Artemisinin-Type Drugs in Tumor Cell Death: Mechanisms, Combination Treatment with Biologics and Nanoparticle Delivery

Abstract

Artemisinin, the most famous anti-malaria drug initially extracted from Artemisia annua L., also exhibits anti-tumor properties in vivo and in vitro. To improve its solubility and bioavailability, multiple derivatives have been synthesized. However, to reveal the anti-tumor mechanism and improve the efficacy of these artemisinin-type drugs, studies have been conducted in recent years. In this review, we first provide an overview of the effect of artemisinin-type drugs on the regulated cell death pathways, which may uncover novel therapeutic approaches. Then, to overcome the shortcomings of artemisinin-type drugs, we summarize the recent advances in two different therapeutic approaches, namely the combination therapy with biologics influencing regulated cell death, and the use of nanocarriers as drug delivery systems. For the former approach, we discuss the superiority of combination treatments compared to monotherapy in tumor cells based on their effects on regulated cell death. For the latter approach, we give a systematic overview of nanocarrier design principles used to deliver artemisinin-type drugs, including inorganic-based nanoparticles, liposomes, micelles, polymer-based nanoparticles, carbon-based nanoparticles, nanostructured lipid carriers and niosomes. Both approaches have yielded promising findings in vitro and in vivo, providing a strong scientific basis for further study and upcoming clinical trials.

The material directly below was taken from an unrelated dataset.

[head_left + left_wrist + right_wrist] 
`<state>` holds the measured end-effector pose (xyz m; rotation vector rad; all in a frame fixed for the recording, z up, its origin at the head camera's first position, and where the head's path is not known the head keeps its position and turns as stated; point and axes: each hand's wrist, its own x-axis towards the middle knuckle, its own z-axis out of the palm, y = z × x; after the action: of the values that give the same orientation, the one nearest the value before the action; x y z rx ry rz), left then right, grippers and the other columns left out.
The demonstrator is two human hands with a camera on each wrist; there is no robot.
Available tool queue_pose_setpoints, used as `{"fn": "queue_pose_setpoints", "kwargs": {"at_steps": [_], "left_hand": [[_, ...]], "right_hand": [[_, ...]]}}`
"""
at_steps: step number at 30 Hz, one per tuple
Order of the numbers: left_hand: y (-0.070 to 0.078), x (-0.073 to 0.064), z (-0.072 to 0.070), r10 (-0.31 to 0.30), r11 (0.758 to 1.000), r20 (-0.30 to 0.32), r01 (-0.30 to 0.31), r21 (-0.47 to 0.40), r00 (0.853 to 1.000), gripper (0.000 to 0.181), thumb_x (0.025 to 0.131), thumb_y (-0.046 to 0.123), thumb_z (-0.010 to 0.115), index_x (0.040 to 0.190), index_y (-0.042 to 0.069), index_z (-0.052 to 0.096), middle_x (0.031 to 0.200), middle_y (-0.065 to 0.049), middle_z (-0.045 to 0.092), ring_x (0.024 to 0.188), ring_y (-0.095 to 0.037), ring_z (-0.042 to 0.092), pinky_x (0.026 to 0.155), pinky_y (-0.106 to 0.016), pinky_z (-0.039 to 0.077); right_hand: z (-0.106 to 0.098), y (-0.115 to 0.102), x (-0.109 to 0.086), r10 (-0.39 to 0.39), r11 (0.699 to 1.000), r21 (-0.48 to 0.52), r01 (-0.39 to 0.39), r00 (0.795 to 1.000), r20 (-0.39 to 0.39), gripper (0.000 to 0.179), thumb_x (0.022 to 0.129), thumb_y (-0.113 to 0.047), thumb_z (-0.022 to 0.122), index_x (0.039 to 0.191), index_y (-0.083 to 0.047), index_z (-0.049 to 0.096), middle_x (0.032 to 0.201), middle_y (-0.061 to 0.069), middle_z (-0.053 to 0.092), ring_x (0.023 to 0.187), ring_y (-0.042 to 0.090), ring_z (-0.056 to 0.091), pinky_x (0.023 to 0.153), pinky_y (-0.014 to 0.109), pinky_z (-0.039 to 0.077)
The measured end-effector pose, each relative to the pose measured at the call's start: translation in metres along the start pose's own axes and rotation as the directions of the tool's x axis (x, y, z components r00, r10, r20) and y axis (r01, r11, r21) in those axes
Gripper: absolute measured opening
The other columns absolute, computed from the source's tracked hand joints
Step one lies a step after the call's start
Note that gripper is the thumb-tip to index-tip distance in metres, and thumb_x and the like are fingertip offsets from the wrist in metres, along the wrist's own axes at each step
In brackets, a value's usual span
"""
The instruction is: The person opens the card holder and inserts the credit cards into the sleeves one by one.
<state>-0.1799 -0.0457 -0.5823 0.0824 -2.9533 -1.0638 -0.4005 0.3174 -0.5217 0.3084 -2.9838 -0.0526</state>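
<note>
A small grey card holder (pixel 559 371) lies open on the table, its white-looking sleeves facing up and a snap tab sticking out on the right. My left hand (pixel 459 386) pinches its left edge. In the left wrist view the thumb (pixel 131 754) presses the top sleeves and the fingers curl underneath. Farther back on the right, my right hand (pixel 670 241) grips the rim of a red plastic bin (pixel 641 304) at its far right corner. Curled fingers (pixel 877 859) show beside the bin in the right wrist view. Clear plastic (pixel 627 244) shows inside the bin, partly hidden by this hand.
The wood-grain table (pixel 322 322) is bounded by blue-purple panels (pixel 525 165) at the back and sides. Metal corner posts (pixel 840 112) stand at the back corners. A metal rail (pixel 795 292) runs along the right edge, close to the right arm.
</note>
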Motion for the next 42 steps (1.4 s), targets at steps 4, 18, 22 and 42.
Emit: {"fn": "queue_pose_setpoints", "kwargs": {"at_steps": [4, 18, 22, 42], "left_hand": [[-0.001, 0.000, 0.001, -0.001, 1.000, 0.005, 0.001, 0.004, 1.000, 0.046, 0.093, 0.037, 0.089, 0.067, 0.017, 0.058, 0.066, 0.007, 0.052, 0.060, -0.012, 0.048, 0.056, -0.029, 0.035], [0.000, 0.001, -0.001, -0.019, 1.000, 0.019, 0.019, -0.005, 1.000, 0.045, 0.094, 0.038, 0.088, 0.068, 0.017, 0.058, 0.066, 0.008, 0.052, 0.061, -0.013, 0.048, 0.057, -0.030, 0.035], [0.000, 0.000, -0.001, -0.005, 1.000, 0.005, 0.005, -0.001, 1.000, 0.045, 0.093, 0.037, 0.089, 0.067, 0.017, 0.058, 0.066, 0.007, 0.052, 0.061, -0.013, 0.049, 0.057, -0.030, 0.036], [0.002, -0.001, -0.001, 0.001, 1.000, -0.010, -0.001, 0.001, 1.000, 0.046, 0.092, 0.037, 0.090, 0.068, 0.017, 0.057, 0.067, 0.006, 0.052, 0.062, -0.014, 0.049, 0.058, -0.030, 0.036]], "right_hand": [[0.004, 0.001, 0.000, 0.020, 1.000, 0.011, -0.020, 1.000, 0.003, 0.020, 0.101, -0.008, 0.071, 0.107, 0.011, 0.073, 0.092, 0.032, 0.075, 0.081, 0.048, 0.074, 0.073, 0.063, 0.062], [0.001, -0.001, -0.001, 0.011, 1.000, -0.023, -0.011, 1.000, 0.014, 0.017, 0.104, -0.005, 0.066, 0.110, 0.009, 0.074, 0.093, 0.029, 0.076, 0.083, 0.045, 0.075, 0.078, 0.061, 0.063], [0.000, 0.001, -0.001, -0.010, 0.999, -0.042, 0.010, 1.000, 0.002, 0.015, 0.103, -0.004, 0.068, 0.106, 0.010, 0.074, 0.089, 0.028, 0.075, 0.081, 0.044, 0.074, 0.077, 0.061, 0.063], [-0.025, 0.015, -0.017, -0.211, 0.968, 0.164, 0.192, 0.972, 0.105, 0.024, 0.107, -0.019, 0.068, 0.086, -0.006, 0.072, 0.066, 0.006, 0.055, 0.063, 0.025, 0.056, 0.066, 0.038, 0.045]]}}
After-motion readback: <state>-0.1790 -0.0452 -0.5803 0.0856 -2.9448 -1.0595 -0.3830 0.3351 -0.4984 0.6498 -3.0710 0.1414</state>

Keywords: artemisinin; combination treatment; nanoparticle delivery; regulated cell death.

Figure 1

Artemisinin and four derivatives in clinical application.

Figure 2

Artemisinin-type drugs influence several RCD pathways. The red arrows represent the upregulation or downregulation of certain key players on protein level. (I) ART-type drugs produce ROS resulting in increased expression of death receptors, and cleavage of caspase-3 and caspase-8, and decreased c-FLIP expression, leading to stimulation of the extrinsic apoptosis pathway. Meanwhile, ROS itself also triggers the intrinsic apoptosis pathway by upregulating the expression of tBID, BAX/BAK, inducing the release of Cytochrome C to activate caspase-9. (II) ROS accumulation from ART-type drugs results in lipid peroxidation to induce ferroptosis. Besides, the disruption of the oxidative homeostasis maintaining system by ART-type drugs leads to downregulation of GPX4 expression. (III) The oxidative stress from ART-type drugs initiates the formation of the phagophore via activating the AMPK pathway and assembling the VPS34 complex, resulting in autophagy. ART-type drugs also increase MLKL pore formation to induce necroptosis (IV), or GSDME-NT pore formation to induce pyroptosis (V).